■ Exercise
From the first line of the data below through the line holding "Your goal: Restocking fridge", write out each line exactly as it stands.

■ Excerpted records
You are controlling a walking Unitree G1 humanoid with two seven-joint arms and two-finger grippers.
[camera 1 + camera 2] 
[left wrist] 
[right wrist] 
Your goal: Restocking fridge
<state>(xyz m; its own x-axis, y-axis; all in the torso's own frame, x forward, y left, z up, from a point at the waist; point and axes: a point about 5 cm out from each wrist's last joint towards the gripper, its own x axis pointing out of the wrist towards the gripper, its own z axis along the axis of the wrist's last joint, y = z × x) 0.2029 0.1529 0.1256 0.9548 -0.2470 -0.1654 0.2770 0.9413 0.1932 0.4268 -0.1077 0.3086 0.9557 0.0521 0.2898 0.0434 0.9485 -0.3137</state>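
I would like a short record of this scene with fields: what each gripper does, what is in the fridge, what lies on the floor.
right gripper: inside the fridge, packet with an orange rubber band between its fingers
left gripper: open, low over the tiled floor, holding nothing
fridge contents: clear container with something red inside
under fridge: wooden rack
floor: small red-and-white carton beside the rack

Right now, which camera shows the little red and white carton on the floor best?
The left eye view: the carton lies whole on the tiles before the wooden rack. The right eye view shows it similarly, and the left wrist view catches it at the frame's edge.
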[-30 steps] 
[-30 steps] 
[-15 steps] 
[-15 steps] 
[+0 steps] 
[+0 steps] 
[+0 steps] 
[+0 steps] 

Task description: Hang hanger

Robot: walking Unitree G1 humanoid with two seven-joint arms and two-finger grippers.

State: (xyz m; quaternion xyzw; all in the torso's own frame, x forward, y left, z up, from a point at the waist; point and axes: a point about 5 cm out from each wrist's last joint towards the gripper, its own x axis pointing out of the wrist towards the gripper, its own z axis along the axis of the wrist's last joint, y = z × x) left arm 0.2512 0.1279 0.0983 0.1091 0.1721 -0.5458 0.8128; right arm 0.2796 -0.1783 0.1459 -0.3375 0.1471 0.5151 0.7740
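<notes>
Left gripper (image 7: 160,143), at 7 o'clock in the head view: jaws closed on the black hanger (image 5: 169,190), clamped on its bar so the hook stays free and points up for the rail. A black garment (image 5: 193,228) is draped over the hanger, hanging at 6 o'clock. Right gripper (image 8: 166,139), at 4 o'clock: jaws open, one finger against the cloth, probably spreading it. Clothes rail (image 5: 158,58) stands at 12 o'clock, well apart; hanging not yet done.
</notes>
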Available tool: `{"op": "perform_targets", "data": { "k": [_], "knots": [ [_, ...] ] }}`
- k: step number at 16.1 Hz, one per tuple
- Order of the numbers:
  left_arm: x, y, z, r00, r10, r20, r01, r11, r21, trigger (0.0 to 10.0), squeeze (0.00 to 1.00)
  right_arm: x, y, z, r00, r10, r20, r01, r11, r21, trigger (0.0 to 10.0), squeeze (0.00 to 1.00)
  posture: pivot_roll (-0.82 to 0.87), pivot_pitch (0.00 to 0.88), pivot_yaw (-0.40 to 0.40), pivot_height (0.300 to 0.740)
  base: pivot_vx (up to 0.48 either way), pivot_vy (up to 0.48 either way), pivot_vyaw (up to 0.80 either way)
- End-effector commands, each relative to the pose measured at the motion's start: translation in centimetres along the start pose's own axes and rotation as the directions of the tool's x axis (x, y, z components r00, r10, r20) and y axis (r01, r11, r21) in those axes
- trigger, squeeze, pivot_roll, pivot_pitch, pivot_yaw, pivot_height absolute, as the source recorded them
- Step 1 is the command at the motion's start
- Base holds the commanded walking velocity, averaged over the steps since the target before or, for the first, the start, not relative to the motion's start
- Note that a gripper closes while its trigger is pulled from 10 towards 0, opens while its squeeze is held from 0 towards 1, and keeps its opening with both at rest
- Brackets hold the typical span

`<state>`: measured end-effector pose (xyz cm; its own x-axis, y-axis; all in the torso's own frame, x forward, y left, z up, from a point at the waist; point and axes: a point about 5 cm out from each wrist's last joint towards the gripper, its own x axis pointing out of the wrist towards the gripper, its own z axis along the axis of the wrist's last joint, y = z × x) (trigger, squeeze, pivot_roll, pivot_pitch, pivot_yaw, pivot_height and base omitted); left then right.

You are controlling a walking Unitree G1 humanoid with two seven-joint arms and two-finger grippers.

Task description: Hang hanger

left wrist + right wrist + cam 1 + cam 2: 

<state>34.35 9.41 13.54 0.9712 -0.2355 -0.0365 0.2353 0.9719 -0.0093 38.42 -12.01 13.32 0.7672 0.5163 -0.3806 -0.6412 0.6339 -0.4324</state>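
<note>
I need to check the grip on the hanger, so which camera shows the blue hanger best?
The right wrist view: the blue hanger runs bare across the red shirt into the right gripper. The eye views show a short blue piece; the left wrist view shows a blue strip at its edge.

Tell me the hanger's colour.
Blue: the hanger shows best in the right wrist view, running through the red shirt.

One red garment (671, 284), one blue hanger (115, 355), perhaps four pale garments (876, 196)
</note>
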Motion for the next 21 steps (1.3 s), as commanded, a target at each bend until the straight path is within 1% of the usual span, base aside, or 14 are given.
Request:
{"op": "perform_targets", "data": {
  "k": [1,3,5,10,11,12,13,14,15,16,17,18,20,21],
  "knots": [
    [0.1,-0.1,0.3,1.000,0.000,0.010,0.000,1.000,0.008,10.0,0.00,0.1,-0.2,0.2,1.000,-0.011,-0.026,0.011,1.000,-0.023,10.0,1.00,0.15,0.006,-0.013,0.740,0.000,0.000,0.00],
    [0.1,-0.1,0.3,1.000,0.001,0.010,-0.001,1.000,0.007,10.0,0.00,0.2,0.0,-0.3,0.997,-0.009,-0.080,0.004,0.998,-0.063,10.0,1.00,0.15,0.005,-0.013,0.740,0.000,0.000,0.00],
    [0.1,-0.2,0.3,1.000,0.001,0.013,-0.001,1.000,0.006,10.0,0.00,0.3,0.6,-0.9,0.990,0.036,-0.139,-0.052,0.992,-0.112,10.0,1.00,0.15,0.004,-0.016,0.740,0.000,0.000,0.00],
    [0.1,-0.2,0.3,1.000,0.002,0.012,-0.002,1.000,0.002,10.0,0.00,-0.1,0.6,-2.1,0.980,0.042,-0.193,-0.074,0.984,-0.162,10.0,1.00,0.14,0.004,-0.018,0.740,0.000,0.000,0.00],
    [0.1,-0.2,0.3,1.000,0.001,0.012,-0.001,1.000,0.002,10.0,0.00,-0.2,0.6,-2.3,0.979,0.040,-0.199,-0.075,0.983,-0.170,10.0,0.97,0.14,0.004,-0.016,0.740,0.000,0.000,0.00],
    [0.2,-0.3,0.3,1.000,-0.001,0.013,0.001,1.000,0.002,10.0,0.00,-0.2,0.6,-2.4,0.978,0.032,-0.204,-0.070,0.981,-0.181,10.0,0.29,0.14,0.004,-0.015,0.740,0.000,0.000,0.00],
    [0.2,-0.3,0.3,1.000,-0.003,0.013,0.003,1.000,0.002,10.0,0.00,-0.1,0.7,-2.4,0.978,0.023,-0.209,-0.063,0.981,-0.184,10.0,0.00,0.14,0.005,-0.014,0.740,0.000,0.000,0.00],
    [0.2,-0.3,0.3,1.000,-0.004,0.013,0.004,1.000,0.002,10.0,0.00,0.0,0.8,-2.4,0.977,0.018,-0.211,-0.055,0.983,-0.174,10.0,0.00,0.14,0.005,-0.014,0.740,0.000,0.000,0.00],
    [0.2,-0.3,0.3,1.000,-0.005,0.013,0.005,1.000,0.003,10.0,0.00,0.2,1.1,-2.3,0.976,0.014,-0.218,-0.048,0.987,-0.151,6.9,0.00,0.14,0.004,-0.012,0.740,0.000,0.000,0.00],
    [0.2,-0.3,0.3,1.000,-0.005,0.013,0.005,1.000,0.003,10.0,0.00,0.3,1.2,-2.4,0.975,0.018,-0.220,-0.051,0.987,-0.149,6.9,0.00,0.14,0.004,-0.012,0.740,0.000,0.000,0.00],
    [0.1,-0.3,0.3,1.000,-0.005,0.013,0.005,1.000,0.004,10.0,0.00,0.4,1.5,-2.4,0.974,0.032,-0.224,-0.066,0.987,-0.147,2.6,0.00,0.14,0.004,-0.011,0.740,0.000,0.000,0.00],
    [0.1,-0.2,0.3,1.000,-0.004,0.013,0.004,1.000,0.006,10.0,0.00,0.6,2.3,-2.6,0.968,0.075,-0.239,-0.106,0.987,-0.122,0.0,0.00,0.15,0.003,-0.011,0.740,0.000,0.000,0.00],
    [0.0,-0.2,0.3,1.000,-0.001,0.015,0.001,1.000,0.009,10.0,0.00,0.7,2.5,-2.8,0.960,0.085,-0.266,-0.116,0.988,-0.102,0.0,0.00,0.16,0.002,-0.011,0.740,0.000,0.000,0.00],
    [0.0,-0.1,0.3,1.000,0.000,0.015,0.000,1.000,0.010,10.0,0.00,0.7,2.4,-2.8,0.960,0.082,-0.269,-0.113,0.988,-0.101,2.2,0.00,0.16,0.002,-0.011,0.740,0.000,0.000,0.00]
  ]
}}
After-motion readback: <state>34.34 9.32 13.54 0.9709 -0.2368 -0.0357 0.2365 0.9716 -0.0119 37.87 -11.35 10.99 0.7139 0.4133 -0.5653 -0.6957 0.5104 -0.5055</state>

■ Result for this exercise
You are controlling a walking Unitree G1 humanoid with two seven-joint arms and two-finger grippers.
[camera 1 + camera 2] 
[left wrist] 
[right wrist] 
Your goal: Restocking fridge

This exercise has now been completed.